Sunday, November 11, 2007

Hauerwas at the University of Minnesota

Last Thursday I walked across the Mississippi river to hear Stanley Hauerwas speak on the West Bank of the U of M campus. He was giving the 12th Annual Holmer Memorial Lecture, sponsored by the Maclaurin Institute (whose admirable mission is to "bring God into the marketplace of ideas" on the Minnesota campus). The event was a rare opportunity for those of us at this public university to hear from an honest-to-goodness Christian theologian and, appropriately, Hauerwas spoke about the role of theology in the modern university, the subject of his most recent book.

Since you can read a good summary of his remarks here, I won't try to recreate the lecture. I generally agree with his main point that we need to find a way to bring theology back into higher education. The university needs theology, and theology needs the university.

I had never heard Hauerwas speak before but I've read plenty of stories concerning his explosive and colorful personality. So I naturally went in with high expectations. Hauerwas, though, was surprisingly tame, using occasional profanity but never reaching a full boil. Despite this, he made a number of memorable comments, especially in the question-and-answer section. For instance, he said "I'm a theocrat but I'm also a pacifist. And I don't know how to rule the world nonviolently, but I'd like to have the chance." Also, "For a Christian college to offer the same education as a public school but say that they're educating the 'whole person', that's bullshit. That's not Christianity, that's just hand-holding." In response to a question about Bob Jones University, he said "Bob Jones, they're just dumb, it needs to be said. It's sort of a learned ignorance, but they know nothing about Christianity, that's their problem."

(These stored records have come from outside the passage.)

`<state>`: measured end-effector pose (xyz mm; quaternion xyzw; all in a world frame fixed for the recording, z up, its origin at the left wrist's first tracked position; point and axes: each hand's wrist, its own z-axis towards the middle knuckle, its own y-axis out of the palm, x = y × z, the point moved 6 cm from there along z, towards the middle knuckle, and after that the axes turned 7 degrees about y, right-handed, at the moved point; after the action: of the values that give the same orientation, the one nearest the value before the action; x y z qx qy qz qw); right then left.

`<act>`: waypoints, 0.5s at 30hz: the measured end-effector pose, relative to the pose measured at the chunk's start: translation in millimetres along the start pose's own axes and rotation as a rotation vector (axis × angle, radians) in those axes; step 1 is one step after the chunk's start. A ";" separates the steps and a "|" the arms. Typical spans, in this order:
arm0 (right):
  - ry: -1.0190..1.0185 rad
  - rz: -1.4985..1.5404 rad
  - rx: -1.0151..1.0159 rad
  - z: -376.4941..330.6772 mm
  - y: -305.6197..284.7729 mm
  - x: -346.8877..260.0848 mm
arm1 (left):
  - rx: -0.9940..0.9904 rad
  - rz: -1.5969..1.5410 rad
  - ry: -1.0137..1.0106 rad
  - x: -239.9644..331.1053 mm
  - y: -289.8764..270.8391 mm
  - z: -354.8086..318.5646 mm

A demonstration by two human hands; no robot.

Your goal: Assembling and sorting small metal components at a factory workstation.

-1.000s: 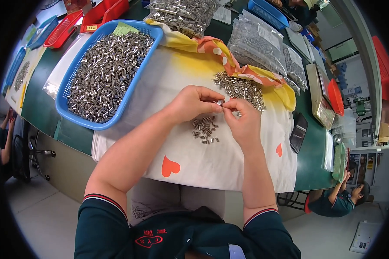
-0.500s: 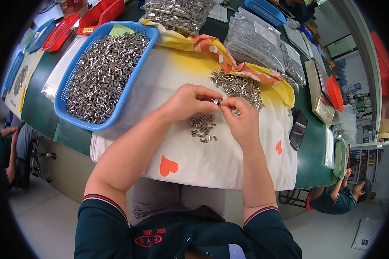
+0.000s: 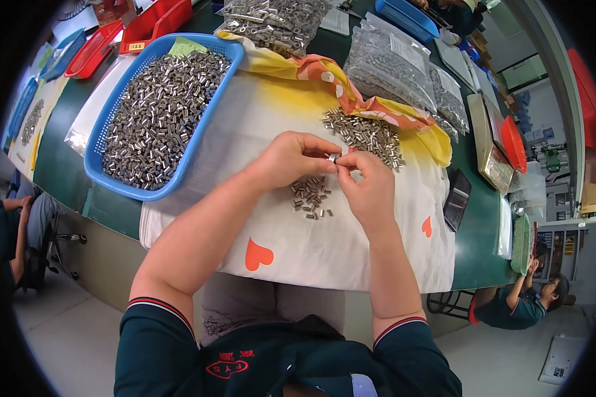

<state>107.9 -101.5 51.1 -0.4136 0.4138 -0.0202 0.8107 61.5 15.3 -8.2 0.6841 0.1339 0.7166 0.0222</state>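
My left hand [image 3: 293, 159] pinches a small shiny metal sleeve [image 3: 333, 158] between thumb and fingers. Meeting it from the right, my right hand [image 3: 369, 184] has thumb and forefinger closed at the sleeve's end; whether it holds a second small part is hidden by the fingertips. Just below the hands lies a small pile of metal sleeves [image 3: 309, 197] on the white cloth [image 3: 324, 248]. Behind the right hand spreads a larger heap of sleeves [image 3: 371, 135]. A blue plastic basket [image 3: 93, 149] full of such sleeves stands to my left.
A yellow and orange cloth edge [image 3: 324, 69] is bunched behind the heap. Bags of metal parts [image 3: 387, 63] lie at the back. A black wallet-like case [image 3: 457, 200] sits at right on the green table [image 3: 473, 248]. Red bins [image 3: 146, 30] stand far left. Other people sit at both sides.
Both hands stay nearly in place over the small pile. The right hand's fingers have shifted slightly left, toward the left hand's fingertips.
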 end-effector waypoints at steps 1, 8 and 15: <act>0.001 -0.001 0.001 0.2 0.5 0.6 | 0.011 0.021 0.006 1.3 -0.2 -0.5; 0.197 0.208 -0.156 3.2 3.3 12.7 | -0.006 -0.009 0.016 -4.9 -4.2 0.5; 0.341 0.108 0.012 12.5 -24.8 35.8 | -0.020 0.289 0.041 7.5 2.5 -3.2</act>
<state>147.7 -123.1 48.7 -0.3764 0.5670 -0.0488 0.7310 58.2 13.9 -0.4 0.6811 0.0275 0.7276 -0.0771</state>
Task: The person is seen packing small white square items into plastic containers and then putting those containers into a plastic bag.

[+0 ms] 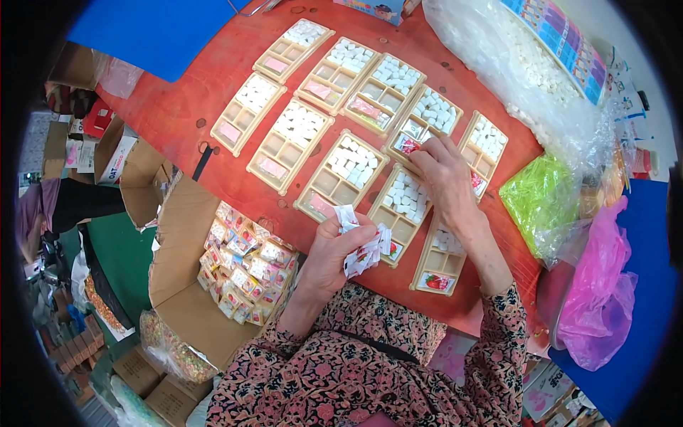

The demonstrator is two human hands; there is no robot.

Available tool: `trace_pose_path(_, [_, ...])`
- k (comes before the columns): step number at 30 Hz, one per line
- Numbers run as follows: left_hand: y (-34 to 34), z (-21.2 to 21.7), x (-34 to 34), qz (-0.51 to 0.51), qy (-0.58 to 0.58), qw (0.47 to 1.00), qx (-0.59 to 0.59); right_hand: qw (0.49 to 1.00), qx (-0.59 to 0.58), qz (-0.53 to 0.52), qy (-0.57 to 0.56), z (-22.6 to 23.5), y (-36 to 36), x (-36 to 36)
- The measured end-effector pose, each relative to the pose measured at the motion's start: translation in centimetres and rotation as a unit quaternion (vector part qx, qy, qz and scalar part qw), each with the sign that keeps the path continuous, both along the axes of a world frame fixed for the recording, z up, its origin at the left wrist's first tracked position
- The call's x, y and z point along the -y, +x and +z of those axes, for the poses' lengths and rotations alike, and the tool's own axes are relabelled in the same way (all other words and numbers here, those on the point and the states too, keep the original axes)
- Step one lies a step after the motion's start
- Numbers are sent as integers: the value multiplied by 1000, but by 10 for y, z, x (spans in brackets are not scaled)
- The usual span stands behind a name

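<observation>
My left hand [329,257] is closed around a bunch of small white printed packets [364,250], held just above the near trays. Over a compartment tray [390,151] at the right, my right hand [448,178] reaches down with its fingers together. A small red-and-white packet [408,144] shows at its fingertips, in a lower compartment. Several similar beige trays stand in slanting rows, each with small white pieces [353,162] in its large compartment. Pink packets [272,168] lie in some left trays; a strawberry-print packet [435,282] lies in the nearest right tray.
The red table [235,181] carries the trays. A cardboard box [186,285] full of small wrapped packs stands at its left edge. A large clear bag of white pieces [498,50], a lime-green bag [538,199] and a pink plastic bag [597,292] lie along the right.
</observation>
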State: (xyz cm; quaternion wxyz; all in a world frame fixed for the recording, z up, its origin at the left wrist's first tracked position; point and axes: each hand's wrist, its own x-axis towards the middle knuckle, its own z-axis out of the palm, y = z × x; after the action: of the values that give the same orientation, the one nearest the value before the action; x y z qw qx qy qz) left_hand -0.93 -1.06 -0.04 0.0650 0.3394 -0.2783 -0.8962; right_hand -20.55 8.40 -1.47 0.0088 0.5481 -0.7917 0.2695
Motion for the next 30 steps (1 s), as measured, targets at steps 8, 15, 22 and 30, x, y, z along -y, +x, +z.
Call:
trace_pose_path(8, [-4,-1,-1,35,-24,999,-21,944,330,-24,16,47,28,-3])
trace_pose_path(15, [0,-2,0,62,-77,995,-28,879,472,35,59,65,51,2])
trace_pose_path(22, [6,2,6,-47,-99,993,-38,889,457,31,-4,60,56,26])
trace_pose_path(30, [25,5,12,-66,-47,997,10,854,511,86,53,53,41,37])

I enjoyed the lecture but it raised a question that perhaps some of my readers can answer: why do academics in the humanities read their lectures straight off the page? I've always found this strange and somewhat annoying. In the sciences, we speak freely in our lectures, with nothing prepared except our visual aids or a few notes. Such talks are more natural and pleasant to hear than someone monotonously reading. Thankfully, Hauweras often departed from his prepared text, and it was in those moments when he was most genuine and interesting. I wished the entire lecture was that way. If scientists and preachers can speak in public with only notes, why can't English or theology professors? Why do we expect so little from them with regards to presentation style?

1 comment:

CPA said...

Maybe it's because in the humanities, the words themselves function like the equations do in science. The exact form of the words has to be right for the formulation to be right. Imagine listening to a mathematical lecture in which all the equations were not given fixed written form, but just approximated off the cuff. That is what an off the cuff humanities lecture might feel like, especially in topics like philosophy.

On the other hand, we might just be nervous and insecure. After all, most of the populace regards what we do as worthless anyway.